The Centre for Democracy and Economic Development Initiatives (Cdedi) has written the office of Attorney General to consolidate charges for some suspects to avoid a perception that government is ‘persecuting’ them.
In a telephone interview yesterday, Attorney General (AG) Chikosa Silungwe confirmed that he received the letter but refused to give further details.
He said: “All I can say is that I have received the letter, but will not comment for now.”
In the letter dated August 28 2020 and signed by its executive director Sylvester Namiwa, the organisation observed that the repeated arrests of some suspects may give the new Tonse Alliance administration a bad name; hence, the move to seek intervention of the chief legal adviser to government to look into the issue.

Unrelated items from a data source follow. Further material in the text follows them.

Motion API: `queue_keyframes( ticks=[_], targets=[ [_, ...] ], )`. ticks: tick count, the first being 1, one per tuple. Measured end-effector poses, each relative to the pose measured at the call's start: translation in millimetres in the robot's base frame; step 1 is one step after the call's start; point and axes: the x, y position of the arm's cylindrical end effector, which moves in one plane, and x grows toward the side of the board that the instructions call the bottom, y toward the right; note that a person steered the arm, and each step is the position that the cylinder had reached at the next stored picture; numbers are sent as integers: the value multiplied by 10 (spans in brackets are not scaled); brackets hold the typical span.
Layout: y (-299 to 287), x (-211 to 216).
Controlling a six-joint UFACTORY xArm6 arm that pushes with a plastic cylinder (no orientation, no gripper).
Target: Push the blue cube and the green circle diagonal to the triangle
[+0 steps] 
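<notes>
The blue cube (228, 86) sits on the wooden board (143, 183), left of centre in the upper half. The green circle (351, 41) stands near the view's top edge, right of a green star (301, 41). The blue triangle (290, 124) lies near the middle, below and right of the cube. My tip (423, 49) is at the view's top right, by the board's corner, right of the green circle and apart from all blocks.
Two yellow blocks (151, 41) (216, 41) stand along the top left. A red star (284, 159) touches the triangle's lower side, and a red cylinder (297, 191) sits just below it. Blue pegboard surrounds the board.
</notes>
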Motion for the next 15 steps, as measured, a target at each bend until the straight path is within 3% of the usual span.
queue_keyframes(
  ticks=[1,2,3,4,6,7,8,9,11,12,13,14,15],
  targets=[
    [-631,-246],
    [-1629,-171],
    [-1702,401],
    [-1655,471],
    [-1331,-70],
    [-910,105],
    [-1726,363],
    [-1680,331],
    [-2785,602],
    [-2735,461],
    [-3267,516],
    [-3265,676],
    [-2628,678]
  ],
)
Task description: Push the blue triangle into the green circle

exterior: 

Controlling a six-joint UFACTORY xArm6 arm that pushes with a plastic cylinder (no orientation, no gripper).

Reads the letter in part: “Such tendencies which are currently being displayed by the law enforcement agencies are giving an impression of political persecution, and they are reflecting very badly on the Tonse Alliance administration, for which you, sir, are its chief legal adviser. We do not want to believe that your office, sir, has given the nod for such tendencies to be executed by the security agencies,
“If indeed such tendencies do not have the blessing of your office, sir, then we are afraid that we have law enforcement agencies in the country which do not respect the office of the Attorney General, a development that will in the long run plunge the country into crisis.”
Cdedi cited two suspects answering different charges in court, former president Peter Mutharika’s personal bodyguard Norman Chisale and Isaac Jomo Osman who have both been arrested four times and three times back to back, respectively.
According to Cdedi, the consolidation of charges has been done in the past where suspects were brought to court with multiple offences and they were charged consecutively.
“Cdedi would like to reiterate its earlier position that government is at liberty to prosecute all the people that contravened the law without fear or favour. But these consecutive arrests have the potential to bring fear in the hearts of many peace-loving Malawians.
“We further do not want to have a feeling that Malawi is now drifting into a police State, and neither should we be made to remember the dark past of the infamous one-party regime which was known for detentions,” reads the letter.